▶ _EXERCISE REQUIREMENTS_
How many lines in the material below include the string "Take"? Answer with the number only.
++++ DATA SUPPLIED
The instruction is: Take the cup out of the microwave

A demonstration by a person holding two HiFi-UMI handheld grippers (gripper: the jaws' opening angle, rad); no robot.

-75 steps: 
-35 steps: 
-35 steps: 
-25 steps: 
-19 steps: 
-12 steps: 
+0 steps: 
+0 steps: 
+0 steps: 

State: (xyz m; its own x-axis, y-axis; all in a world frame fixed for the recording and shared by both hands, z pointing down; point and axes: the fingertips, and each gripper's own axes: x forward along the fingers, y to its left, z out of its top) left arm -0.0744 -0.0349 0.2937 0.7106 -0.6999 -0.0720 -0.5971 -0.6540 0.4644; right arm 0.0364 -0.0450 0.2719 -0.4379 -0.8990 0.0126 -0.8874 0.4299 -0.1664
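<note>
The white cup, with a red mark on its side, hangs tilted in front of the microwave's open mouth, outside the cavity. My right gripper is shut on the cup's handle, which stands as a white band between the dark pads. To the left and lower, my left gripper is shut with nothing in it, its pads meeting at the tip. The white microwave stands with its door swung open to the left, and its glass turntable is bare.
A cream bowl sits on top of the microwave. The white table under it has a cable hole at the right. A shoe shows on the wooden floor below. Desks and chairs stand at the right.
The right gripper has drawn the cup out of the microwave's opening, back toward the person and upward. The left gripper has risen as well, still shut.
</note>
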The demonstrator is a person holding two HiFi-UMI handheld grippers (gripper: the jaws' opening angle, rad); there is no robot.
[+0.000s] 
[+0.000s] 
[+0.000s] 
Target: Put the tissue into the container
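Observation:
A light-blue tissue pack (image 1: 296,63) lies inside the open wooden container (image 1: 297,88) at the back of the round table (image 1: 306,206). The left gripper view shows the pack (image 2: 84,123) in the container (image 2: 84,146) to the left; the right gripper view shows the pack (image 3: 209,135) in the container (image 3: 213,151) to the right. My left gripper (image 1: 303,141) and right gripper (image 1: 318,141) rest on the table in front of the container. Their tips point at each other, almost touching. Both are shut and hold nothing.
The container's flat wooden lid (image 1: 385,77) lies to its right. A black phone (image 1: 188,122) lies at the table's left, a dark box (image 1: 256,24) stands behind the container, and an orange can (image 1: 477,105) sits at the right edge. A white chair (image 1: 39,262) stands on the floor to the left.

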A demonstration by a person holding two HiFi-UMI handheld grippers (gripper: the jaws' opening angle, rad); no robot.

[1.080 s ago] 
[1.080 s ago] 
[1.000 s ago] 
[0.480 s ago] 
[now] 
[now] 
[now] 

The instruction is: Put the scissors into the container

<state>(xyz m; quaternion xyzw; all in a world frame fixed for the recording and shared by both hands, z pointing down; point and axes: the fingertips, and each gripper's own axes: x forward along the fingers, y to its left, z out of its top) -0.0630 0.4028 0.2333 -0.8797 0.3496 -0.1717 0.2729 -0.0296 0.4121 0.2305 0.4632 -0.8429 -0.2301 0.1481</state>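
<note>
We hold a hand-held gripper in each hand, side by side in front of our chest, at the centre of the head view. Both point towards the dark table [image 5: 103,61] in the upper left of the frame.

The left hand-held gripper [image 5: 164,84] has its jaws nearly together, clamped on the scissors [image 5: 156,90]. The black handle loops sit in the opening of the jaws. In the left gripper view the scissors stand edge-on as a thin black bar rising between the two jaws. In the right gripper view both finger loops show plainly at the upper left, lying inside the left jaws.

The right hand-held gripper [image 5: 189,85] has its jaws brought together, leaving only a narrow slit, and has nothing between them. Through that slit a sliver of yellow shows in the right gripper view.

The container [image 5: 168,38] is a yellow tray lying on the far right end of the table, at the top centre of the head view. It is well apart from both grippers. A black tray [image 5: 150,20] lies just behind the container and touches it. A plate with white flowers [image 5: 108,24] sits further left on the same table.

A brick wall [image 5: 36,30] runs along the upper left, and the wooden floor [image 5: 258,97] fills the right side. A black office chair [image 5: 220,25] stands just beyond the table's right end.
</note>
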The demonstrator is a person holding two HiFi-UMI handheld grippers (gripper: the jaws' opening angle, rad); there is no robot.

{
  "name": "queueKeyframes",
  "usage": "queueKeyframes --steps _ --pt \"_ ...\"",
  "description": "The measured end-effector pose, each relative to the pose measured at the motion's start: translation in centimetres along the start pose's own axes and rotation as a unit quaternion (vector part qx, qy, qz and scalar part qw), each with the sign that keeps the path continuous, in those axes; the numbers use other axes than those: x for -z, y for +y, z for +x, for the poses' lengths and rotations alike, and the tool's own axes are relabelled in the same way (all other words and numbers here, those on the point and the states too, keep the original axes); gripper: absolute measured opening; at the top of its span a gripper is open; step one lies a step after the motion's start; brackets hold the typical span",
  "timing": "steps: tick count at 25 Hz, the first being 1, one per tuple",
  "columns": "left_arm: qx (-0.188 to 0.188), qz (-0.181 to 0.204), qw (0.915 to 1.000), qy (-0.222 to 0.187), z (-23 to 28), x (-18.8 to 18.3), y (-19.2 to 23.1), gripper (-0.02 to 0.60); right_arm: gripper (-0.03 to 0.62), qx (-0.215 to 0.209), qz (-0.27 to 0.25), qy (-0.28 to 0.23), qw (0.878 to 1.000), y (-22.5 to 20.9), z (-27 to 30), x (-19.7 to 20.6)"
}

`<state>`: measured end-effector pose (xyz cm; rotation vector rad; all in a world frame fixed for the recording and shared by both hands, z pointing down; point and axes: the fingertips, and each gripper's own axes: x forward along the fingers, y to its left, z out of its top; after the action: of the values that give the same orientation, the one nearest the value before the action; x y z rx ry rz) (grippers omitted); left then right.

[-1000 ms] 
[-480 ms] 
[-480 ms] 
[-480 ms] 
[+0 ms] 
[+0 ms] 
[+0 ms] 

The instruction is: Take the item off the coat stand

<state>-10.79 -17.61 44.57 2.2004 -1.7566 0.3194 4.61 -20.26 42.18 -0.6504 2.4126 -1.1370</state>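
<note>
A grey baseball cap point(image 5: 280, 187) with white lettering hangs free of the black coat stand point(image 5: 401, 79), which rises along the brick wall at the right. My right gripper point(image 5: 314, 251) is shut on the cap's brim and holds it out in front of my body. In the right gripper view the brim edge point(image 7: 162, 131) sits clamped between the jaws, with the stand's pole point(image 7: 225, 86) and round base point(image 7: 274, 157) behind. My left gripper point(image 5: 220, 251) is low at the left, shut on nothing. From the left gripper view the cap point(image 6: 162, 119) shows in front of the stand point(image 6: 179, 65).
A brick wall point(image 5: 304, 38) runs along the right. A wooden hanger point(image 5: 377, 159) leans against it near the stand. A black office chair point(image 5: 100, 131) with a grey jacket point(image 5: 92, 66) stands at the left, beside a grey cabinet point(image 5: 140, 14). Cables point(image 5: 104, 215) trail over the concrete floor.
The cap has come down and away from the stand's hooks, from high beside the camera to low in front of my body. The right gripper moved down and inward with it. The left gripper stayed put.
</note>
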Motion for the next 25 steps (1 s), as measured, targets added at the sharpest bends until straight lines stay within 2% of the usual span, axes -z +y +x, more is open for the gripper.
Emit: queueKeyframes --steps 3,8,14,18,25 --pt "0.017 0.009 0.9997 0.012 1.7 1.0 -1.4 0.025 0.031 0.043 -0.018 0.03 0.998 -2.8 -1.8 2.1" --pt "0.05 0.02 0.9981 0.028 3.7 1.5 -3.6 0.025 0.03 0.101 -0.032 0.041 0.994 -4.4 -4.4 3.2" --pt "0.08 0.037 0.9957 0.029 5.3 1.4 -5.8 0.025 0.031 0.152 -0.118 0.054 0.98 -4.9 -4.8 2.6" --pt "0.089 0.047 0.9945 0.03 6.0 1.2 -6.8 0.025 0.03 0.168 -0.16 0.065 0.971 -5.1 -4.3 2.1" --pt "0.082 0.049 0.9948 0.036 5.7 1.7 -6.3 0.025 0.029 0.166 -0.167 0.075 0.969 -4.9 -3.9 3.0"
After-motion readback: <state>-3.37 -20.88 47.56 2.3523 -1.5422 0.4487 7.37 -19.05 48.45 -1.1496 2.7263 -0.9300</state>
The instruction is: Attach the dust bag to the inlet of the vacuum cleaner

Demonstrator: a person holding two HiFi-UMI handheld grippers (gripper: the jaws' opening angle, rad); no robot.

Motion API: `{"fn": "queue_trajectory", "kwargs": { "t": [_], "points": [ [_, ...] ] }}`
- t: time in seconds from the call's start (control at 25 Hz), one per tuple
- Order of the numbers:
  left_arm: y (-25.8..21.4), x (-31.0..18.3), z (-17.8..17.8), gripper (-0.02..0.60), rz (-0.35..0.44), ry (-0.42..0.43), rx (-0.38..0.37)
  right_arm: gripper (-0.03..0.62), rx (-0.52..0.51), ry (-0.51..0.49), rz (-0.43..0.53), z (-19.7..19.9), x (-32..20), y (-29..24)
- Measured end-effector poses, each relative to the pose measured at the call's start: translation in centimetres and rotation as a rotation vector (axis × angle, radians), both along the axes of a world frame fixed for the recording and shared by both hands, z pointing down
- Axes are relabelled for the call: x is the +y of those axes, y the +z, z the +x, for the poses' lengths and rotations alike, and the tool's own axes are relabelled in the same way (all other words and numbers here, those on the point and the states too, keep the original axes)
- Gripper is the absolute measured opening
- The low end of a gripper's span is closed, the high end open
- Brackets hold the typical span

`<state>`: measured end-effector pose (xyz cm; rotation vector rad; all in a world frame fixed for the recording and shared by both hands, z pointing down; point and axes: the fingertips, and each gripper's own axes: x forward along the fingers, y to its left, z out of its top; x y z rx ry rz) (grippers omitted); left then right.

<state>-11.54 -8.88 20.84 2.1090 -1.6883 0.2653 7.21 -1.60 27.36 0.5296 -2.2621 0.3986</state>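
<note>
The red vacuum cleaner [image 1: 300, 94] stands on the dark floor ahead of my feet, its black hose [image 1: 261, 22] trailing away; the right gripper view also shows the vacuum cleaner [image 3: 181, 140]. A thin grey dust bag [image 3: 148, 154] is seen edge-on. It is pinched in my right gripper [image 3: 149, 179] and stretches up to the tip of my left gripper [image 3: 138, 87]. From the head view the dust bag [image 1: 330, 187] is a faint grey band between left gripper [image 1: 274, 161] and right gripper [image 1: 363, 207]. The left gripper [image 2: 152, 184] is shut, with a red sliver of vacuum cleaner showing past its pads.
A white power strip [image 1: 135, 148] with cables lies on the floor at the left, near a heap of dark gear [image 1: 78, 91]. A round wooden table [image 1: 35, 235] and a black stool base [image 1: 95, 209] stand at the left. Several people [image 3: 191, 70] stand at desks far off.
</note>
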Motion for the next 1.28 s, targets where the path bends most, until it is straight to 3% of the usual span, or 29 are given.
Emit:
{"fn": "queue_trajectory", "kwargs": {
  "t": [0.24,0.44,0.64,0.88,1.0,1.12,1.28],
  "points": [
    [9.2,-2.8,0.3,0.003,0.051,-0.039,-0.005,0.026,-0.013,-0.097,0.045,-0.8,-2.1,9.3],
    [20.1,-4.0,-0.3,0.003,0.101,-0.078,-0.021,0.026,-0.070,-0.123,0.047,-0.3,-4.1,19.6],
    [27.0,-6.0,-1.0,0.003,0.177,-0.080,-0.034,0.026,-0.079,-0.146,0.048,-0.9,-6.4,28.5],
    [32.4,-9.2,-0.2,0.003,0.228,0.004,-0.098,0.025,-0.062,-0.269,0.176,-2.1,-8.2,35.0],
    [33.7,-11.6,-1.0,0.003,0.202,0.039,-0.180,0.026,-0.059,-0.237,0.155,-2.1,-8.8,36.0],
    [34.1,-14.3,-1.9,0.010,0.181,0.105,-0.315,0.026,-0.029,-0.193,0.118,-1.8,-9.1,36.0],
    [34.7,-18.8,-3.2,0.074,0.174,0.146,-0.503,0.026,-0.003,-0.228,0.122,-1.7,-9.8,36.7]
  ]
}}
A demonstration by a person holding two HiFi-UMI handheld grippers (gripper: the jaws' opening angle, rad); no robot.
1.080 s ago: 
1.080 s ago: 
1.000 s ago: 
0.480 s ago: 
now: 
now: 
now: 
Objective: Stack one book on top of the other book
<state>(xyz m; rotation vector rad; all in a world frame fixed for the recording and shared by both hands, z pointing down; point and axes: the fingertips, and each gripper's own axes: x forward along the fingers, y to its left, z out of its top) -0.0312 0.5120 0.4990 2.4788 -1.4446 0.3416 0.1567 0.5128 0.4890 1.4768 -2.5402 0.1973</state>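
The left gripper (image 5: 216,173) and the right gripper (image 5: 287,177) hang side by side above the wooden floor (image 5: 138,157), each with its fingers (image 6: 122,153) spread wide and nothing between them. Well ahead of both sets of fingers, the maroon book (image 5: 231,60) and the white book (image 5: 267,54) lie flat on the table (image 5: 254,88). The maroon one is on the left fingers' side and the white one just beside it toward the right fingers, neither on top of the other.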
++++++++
▶ _COMPLETED EXERCISE_
2